A line below contains "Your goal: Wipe", and a later one contains "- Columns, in". Repeat both, with every line between them, exactly.

- EXTRACTED DATA:
- - - - -

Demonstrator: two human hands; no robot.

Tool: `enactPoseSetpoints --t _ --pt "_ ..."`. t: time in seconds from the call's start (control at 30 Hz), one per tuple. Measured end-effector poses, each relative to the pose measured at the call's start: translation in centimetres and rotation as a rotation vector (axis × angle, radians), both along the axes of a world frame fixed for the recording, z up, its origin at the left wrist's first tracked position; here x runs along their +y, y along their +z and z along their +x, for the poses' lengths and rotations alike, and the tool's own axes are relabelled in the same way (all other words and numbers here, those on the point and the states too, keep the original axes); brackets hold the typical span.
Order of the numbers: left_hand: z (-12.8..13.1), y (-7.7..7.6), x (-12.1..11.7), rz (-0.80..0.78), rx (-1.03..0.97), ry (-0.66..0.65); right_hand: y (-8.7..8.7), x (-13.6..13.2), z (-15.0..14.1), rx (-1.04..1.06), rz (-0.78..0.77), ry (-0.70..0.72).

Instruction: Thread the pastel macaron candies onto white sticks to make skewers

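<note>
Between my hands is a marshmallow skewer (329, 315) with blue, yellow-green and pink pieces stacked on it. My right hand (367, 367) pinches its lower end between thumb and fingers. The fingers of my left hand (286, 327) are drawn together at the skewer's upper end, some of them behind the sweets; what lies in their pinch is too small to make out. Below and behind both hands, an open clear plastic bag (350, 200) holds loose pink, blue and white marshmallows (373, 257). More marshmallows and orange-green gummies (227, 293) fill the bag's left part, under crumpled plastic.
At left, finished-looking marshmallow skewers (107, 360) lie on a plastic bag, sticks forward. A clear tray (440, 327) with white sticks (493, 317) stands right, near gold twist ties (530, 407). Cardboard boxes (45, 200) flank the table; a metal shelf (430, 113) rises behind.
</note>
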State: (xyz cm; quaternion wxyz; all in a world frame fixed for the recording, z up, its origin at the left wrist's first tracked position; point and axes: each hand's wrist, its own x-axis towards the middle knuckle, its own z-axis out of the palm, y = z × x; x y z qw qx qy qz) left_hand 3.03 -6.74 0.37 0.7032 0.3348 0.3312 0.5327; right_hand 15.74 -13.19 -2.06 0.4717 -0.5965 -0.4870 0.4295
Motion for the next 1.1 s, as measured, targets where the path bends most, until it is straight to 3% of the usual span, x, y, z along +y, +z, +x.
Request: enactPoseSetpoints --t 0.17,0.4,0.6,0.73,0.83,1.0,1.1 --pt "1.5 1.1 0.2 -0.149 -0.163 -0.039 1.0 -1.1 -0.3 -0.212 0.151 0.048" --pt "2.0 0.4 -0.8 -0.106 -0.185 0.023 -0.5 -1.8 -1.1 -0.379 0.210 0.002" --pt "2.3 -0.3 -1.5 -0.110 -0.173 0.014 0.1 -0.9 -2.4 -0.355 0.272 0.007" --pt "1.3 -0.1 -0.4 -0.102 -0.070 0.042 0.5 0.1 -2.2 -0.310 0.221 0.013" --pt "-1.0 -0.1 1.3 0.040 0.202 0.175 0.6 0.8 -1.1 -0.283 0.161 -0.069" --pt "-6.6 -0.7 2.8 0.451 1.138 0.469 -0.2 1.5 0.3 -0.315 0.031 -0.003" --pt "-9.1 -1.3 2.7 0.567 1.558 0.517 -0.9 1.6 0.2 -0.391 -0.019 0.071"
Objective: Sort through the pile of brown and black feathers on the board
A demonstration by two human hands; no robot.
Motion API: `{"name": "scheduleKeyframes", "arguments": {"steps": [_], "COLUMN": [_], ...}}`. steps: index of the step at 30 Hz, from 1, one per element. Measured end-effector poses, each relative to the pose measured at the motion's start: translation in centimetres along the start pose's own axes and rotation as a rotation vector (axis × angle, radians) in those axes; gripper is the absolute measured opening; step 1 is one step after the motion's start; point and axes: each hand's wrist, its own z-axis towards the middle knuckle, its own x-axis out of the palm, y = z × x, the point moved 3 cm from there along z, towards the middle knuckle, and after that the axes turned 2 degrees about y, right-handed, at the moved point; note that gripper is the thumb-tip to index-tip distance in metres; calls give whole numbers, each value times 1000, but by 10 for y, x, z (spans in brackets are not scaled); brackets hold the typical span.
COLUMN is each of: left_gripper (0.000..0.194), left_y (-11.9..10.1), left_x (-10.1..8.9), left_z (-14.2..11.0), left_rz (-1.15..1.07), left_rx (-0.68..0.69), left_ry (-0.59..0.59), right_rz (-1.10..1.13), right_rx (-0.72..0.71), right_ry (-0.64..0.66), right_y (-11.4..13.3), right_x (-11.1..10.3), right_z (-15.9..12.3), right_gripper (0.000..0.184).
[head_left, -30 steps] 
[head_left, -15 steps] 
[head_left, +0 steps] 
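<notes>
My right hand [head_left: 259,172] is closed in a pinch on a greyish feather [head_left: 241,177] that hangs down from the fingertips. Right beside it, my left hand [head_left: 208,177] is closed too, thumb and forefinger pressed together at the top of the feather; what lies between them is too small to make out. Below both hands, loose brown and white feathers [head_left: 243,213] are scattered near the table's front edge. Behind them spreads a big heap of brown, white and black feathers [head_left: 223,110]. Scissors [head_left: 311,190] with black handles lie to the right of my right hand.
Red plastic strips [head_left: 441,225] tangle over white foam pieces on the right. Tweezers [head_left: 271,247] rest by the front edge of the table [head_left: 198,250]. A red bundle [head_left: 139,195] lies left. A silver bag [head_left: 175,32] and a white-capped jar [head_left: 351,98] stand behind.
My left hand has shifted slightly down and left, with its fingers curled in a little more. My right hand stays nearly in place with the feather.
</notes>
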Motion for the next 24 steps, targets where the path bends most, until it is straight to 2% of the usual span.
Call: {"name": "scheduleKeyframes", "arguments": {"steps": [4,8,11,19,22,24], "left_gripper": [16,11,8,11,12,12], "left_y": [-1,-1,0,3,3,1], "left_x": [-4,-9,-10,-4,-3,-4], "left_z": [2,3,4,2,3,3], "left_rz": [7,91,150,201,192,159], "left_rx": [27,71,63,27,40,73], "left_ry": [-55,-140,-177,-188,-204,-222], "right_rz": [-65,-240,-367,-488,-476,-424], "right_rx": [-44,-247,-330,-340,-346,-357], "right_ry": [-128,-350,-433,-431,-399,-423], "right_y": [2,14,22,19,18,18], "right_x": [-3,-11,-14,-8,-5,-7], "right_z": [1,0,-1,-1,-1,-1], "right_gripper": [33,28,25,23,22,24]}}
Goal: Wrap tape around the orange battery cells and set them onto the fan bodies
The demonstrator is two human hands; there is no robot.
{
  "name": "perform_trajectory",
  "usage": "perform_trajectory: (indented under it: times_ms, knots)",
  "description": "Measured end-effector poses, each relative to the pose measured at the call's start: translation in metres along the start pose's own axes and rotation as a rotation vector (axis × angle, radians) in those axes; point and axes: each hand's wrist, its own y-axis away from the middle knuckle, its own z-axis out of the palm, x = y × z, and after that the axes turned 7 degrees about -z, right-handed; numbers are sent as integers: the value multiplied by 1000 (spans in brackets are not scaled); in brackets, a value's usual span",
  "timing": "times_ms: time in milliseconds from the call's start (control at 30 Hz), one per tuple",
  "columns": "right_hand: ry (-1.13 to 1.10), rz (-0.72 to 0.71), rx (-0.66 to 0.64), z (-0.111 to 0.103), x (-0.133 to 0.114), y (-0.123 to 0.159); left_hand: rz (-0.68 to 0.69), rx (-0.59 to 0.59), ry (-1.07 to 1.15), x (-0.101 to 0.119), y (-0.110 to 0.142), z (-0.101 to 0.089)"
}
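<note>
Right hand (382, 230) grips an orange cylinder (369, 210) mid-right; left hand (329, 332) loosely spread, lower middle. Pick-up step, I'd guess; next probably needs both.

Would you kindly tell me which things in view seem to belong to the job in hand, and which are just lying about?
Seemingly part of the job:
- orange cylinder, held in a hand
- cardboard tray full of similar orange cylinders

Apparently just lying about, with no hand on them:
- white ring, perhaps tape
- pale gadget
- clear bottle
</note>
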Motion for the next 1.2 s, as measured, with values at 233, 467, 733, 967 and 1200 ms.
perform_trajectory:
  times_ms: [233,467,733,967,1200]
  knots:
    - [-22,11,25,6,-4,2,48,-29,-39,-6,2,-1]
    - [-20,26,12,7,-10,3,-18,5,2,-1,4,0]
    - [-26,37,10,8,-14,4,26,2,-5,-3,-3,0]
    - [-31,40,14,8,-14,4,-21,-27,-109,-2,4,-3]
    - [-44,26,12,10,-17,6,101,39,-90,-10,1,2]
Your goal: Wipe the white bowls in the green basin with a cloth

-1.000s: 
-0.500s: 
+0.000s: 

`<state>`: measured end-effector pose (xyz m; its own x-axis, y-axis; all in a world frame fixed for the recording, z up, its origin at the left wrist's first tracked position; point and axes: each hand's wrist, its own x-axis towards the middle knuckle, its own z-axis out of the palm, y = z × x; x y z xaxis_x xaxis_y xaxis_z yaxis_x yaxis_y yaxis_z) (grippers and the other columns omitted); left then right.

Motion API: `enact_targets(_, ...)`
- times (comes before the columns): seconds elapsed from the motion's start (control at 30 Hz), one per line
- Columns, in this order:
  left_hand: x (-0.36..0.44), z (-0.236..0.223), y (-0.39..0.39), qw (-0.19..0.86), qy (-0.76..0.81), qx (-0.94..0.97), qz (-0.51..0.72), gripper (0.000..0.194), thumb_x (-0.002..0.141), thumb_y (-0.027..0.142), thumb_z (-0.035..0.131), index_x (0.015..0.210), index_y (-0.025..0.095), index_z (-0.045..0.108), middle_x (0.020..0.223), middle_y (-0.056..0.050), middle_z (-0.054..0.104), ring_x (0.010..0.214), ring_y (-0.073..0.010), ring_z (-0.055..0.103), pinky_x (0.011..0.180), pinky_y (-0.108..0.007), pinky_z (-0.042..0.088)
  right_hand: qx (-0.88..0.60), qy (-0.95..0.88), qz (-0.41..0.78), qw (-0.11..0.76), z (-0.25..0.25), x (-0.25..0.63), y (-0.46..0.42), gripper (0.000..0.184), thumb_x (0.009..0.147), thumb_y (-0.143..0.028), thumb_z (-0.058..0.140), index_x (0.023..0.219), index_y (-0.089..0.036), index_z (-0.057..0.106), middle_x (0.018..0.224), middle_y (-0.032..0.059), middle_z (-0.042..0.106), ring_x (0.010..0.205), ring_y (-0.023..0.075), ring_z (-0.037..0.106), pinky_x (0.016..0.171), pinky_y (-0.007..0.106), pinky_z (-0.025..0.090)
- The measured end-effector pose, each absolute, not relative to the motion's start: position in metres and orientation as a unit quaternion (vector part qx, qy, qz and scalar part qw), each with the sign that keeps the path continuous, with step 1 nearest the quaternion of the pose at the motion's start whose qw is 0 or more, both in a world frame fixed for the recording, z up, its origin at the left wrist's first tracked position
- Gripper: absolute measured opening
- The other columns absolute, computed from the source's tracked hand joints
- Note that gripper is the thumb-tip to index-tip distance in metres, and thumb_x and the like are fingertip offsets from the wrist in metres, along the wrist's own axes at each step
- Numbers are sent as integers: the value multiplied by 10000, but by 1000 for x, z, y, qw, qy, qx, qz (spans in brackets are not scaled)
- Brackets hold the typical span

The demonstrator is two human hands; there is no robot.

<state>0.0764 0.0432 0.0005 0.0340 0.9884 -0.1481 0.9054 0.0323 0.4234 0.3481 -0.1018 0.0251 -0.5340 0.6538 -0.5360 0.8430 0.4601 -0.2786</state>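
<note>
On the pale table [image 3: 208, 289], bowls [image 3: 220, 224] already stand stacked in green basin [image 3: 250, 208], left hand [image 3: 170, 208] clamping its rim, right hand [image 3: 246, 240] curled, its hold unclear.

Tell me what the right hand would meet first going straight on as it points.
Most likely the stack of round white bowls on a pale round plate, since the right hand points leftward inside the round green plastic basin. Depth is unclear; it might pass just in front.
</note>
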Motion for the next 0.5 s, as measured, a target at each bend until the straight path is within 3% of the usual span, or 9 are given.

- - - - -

- PROBLEM SOLUTION:
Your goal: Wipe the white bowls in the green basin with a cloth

-1.000s: 
-0.500s: 
+0.000s: 

`<state>`: measured end-effector pose (xyz m; its own x-axis, y-axis; all in a world frame fixed for the recording, z up, its origin at the left wrist's first tracked position; point and axes: each hand's wrist, its own x-axis towards the middle knuckle, its own z-axis out of the palm, y = z × x; x y z xaxis_x xaxis_y xaxis_z yaxis_x yaxis_y yaxis_z) (grippers and the other columns omitted); left then right.

Motion API: `enact_targets(_, ...)`
- times (comes before the columns): seconds elapsed from the motion's start (control at 30 Hz), one per line
- Columns, in this order:

No more work is left in this exercise.